Intergeo: Karlsruher Schaltzentrale für die Weltleitmesse

Not macht erfinderisch und kreativ: Im Corona-Jahr konnte die Intergeo nicht wie geplant in den Berliner Messehallen unter dem Funkturm über die Bühne gehen. Doch Christoph Hinte wollte die Weltleitmesse für Geodäsie nicht ausfallen lassen. Mit Partnern hat er in kürzester Zeit eine Digitalversion geschaffen. Karlsruhe ist dabei für Teilnehmer aus aller Welt die Schaltzentrale. Nebenbei werden auch Künstler aus der Region in Brasilien und China bekannt.

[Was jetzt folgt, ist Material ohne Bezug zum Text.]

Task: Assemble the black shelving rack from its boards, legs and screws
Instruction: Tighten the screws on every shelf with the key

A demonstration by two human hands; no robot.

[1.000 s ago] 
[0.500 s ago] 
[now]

Kameraaufnahmen auch von der Luft aus: Denise Wenzel moderiert Intergeo TV. Vom Karlsruher Aufnahmestudio wird an die Teilnehmer der Weltleitmesse gesendet –bis nach Brasilien und China. Foto: Jörg Donecker

Vergangene Woche wurde im „Crystal Ballroom“ noch für die TV-Sendung „Shopping Queen“ aufgezeichnet. Sängerin Aura Dione und Trompeter Till Brönner haben auch schon in dem Studio im Karlsruher Stadtteil Neureut geprobt. Aktuell ist dort die Welt zu Gast – virtuell: Karlsruhe ist die Drehscheibe für die Intergeo. Die Weltleitmesse für Geodäsie war eigentlich in den Berliner Messehallen vorgesehen. Corona machte den Plänen des Karlsruher Messeveranstalters Hinte aber einen Strich durch die Rechnung.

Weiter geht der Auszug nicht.